■ **Action item**
When the string "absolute" is part of a line in the data below, report the whole line.

■ **Source material**
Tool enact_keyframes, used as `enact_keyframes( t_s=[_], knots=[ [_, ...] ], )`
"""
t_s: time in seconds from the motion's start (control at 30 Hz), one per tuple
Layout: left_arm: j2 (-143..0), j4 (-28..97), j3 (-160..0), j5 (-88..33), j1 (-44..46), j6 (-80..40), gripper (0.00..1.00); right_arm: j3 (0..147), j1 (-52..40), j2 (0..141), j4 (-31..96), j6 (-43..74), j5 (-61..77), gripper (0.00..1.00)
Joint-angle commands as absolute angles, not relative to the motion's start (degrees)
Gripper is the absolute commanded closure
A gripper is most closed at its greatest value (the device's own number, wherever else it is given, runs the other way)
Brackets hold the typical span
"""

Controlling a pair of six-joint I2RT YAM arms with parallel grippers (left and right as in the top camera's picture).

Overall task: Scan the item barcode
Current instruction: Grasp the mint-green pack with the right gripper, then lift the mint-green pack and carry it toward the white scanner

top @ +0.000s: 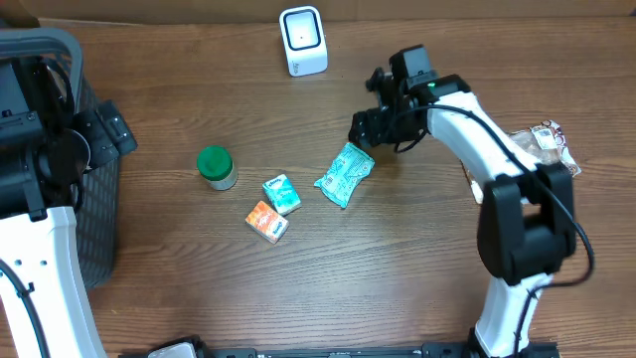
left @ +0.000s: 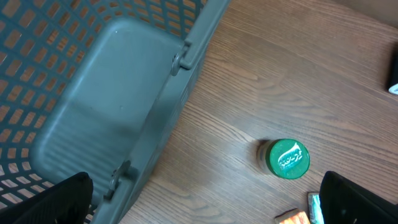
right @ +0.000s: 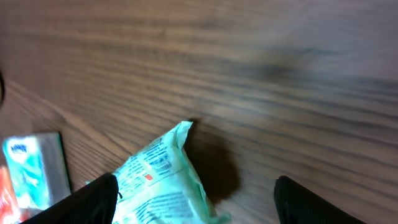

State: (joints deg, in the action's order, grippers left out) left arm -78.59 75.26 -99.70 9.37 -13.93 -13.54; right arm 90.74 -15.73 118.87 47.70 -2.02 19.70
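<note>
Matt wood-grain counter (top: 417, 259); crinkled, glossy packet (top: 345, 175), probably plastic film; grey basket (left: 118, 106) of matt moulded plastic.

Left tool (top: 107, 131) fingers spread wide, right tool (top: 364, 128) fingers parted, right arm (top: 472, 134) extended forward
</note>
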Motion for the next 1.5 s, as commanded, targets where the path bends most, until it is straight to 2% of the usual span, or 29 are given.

■ **Answer to the problem**
Joint-angle commands as absolute angles, not relative to the motion's start (degrees)
Gripper is the absolute commanded closure

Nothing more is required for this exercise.